2015 30 Under 30 honoree Elle Taylor’s belief in the artistry of the barista shines through this Golden Triangle shop: the snug, chic, light-filled space resembles a gallery that happens to exhibit coffee rather than paintings. Showcasing Commonwealth along with guest roasters like New York's Parlor and Arkansan company Onyx, the regular menu of hand brews, shots and so on doesn’t lack for options. But it’s supplemented nevertheless by a wild selection of seasonal drinks — take the Garden Party, cold brew shaken with corn-pea syrup and cream, then topped with sparkling water and sumac — plus a handful of sophisticated snacks.
Must-order: Espresso and milk spiked with housemade honey syrup ​is our potable happy place. 
On the side: Look for doughnuts from Beet Box in ever-changing flavors.

1111 Broadway

Little Owl Coffee
Blink and you’ll miss it in the glare of the Starbucks across the street. That would be a shame, because this closet-sized shop in LoDo is a refuge for aficionados. Set against a marble wall, the aerodynamic equipment and beautiful glassware lining the bar are virtually all that pass for decoration in the minimalist space, reflecting the elegance of the all-important sipping experience.​
Must-order: One perfect espresso​ and all is right with the world. 
On the side: A small array of pastries from La Fillette await on the counter, supplemented by a few packaged items from the grab-and-go display.
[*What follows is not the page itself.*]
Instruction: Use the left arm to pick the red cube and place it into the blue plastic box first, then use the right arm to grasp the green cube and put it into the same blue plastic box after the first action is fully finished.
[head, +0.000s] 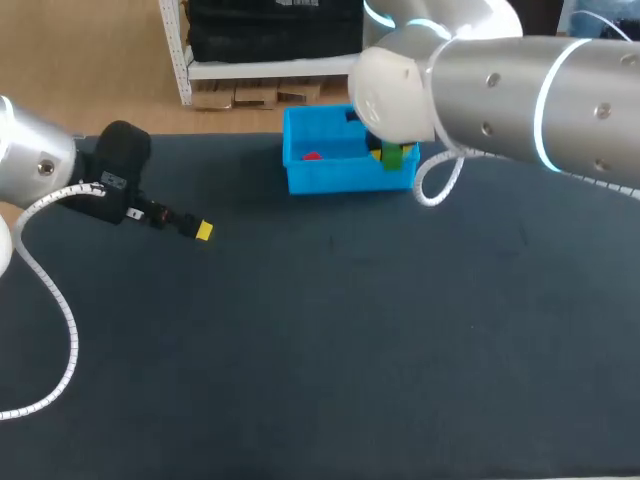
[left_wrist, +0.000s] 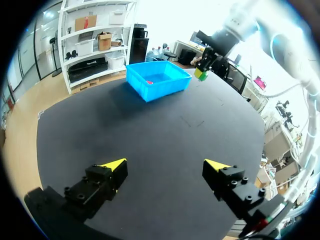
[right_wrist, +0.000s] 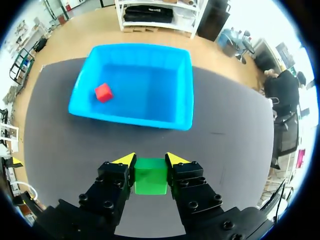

1555 Blake St.; 720-328-5574

Steam Espresso Bar
Even if you didn't know that this hip yet cozy, always hopping spot on Old South Pearl was once a photographer's studio, you might guess by a glance at the framed prints on the walls. The remnants of an old Beechcraft airplane gracing the spacious backyard patio may come as a bit more of a surprise — but proper cortados, macchiatos and mochas from Boxcar beans are par for the course.
Must-order: For a kick without a jolt, try the fresh-pressed apple-beet-carrot-ginger juice.  
On the side: Among other locally baked goods, empanadas from nearby Maria Empanada hit the sweet (or savory) spot. 

1801 S. Pearl St.; 303-952-9716

Black Eye Coffee
Much as we miss the glamour of the Cap Hill branch, this LoHi staple — laid-back and comfy with old brick and gleaming subway tiles, antique hutches and garage-style doors (pictured above) — is still going strong. House roasts with beans from Allegro, Take Flight and others undergird a full slate of coffee drinks that includes rotating specials like gingerbread or horchata lattes, supplemented by a small selection of wine and beer.
Must-order: The almond latte remains best of class.
On the side: You name the trend, the kitchen delivers — shakshuka, quinoa salad, avocado toast, açai bowls and all.